* ACTIVITY *
Leave the pictures behind and reproduce every line of the listing exactly.

* DATA SHOWN *
************

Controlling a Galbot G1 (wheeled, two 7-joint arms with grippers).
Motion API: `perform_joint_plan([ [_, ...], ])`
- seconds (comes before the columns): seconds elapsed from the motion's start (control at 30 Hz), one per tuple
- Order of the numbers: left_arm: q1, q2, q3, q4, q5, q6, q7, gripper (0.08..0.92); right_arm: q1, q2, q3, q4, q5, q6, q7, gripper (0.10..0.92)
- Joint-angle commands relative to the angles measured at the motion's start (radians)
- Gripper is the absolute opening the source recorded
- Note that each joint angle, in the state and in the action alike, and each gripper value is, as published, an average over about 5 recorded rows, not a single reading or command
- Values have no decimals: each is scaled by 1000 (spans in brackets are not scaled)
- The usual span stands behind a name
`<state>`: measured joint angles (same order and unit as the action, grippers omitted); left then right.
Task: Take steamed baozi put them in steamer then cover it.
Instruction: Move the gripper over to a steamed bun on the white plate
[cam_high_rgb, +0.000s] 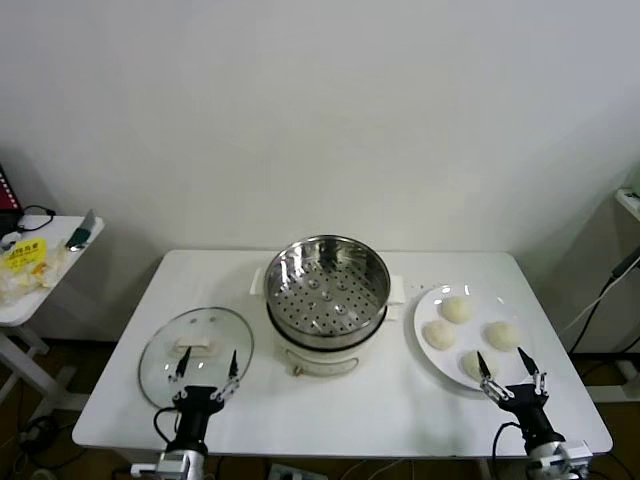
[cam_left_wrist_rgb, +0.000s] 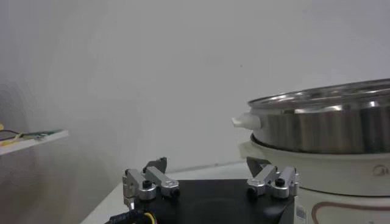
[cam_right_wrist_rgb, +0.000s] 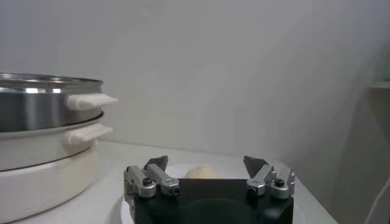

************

* REPLY *
Controlling a Galbot G1 (wheeled, two 7-joint arms with grippers).
Motion API: `perform_joint_plan([ [_, ...], ])`
- seconds (comes before the columns): seconds elapsed from the motion's start (control at 30 Hz), one per tuple
- Order of the numbers: left_arm: q1, q2, q3, q4, q5, q6, q7, gripper (0.08..0.92); right_arm: q1, q2, q3, q4, q5, q6, q7, gripper (0.10..0.92)
- Joint-angle commands relative to the angles measured at the motion's start (radians)
- Gripper is the absolute opening the source recorded
- Note that each joint angle, in the state and in the action alike, and each gripper value is, as published, an average over about 5 recorded rows, not a single reading or command
- Values have no decimals: each is scaled by 1000 (spans in brackets are not scaled)
- The usual span stands behind a name
`<state>`: measured joint angles (same order and unit as the action, grippers omitted); left then right.
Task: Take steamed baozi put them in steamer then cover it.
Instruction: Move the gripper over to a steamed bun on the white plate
[cam_high_rgb, +0.000s] 
[cam_left_wrist_rgb, +0.000s] 
[cam_right_wrist_rgb, +0.000s] 

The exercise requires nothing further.